The approach of the volume is valuable in that is stresses the oddity of this text and the unlikelihood that it would come to serve, for many, as an epitome of Christian ideology. The essays focus not on logical or literary interpretation of the text but rather on how the text affects people – how it might impel people to take particular actions, or understand themselves and others in a specific way. This is enormously valuable as scholarship has often focused on logic and reason in considering an author’s goals and a text’s reception, assuming that people are rational actors. An enormous body of work shows that humans are, often, not rational actors; their actions are based on emotion and affect, with reason only coming in as a post-facto explanation/justification. As the Covid-19 pandemic has amply shown, flawed reasoning and terrible arguments can still be completely effective at influencing behavior. Cognitive theory provides an opportunity to consider how hearing these texts may have impacted people’s conceptions and actions. The volume’s stress on this aspect of Biblical interpretation promises a much more realistic understanding of how these texts impacted the real world.
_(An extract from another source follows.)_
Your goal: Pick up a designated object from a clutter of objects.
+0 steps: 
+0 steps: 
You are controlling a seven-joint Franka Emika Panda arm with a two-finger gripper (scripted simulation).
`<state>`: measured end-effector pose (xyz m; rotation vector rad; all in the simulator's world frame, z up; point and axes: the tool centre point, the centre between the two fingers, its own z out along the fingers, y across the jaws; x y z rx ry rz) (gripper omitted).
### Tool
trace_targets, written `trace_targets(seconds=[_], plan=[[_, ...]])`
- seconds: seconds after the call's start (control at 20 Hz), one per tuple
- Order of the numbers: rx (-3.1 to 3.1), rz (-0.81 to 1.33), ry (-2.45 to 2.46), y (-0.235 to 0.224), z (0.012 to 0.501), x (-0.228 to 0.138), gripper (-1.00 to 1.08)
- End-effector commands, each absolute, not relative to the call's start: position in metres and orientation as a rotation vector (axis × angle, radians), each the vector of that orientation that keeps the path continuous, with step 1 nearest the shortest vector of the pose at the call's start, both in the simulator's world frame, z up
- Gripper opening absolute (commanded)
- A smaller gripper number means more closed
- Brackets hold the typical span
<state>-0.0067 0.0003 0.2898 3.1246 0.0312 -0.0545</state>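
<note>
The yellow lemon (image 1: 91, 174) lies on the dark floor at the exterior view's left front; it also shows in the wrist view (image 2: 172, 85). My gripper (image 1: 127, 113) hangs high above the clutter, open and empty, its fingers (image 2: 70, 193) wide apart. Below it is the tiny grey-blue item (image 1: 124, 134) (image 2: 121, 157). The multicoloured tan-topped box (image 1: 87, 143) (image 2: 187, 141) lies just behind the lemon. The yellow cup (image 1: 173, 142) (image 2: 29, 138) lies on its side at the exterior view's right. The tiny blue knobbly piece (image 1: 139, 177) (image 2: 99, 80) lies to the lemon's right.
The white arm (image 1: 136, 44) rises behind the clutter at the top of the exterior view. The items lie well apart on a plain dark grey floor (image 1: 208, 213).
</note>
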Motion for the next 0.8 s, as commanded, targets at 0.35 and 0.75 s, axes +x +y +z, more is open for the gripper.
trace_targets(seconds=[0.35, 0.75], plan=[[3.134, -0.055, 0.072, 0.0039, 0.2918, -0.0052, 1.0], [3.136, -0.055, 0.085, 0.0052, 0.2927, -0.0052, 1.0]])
There are challenges to this approach. Cognitive theory is macro-level theory. It provides stunning insights into how evolutionarily derived aspects of human cognition influence human proclivities in the long run. Things become difficult, however, on the small scale, such as considering how one particular group might have experienced a text. We almost never know enough about the proximate social context to use cognitive theory at this finite level. Attempts to do so are often disappointing. Pace the contributors, this is the case in several essays here. There are many assertions about Matthew and his “community” which are open to debate. Cognitive theory may support one interpretation, but if we posited a slightly different social situation, it would support a different conclusion. We just do not know enough to be sure. As someone fully committed to the cognitive approach, this is difficult. I worry that attempting to use the approach at such a finite level at times does not add much, and many throw doubt on cognitive approaches as a whole.
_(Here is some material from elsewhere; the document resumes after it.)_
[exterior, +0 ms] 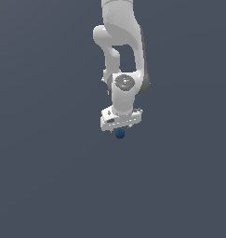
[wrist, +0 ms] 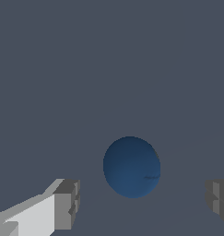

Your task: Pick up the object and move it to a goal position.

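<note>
The white arm (exterior: 121,51) reaches down over the plain grey floor (exterior: 40,186), its gripper (wrist: 141,205) spread wide and holding nothing, the small dark blue ball (wrist: 131,167) between its fingers (wrist: 65,205), touching neither.

The ball (wrist: 132,167) is showing plain dark blue, unpatterned. The end effector (wrist: 141,205) is showing white with grey fingertips (wrist: 67,204). The arm (exterior: 120,46) is appearing white, possibly with darker grey joints.
</note>
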You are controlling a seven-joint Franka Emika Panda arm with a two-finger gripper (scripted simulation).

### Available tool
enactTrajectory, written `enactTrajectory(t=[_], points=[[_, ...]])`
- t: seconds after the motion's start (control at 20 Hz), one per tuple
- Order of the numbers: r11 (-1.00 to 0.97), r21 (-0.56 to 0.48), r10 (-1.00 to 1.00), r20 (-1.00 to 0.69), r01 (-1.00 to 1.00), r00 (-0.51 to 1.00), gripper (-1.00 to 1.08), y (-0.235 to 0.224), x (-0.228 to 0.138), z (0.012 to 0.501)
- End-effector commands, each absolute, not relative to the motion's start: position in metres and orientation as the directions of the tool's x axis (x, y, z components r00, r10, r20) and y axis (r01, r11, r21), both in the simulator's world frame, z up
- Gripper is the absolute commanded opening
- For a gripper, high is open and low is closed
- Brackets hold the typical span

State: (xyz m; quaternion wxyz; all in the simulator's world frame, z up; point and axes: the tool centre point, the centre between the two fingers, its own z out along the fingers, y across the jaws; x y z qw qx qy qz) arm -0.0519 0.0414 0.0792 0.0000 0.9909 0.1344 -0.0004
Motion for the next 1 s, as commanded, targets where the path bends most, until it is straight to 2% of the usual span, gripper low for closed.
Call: enactTrajectory(t=[0.0,0.65,0.7,0.95], points=[[-0.964,0.000,0.267,-0.001,0.267,0.964,1.00,0.041,-0.052,0.073],[-0.963,0.000,0.269,0.000,0.269,0.963,1.00,0.042,-0.053,0.031],[-0.963,0.000,0.269,0.000,0.269,0.963,-1.00,0.042,-0.053,0.031],[-0.963,0.000,0.269,0.000,0.269,0.963,-1.00,0.042,-0.053,0.031]])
The volume raises one more interesting issue that illustrates the challenge of separating the cognitive from the social. It assumes that the undeniable salience of the sermon is due to cognitive elements. Is it? Have thinkers struggled with the sermon for centuries because it has universal appeal, or simply because its inclusion in the Christian canon, with the subsequent dominance of Christianity, make it salient – cognitive salience or social salience? If we could find a human with the requisite linguistic knowledge but with absolutely no knowledge of the significance of the Bible, Jesus, or Christianity, would they find the sermon intrinsically compelling or ridiculous?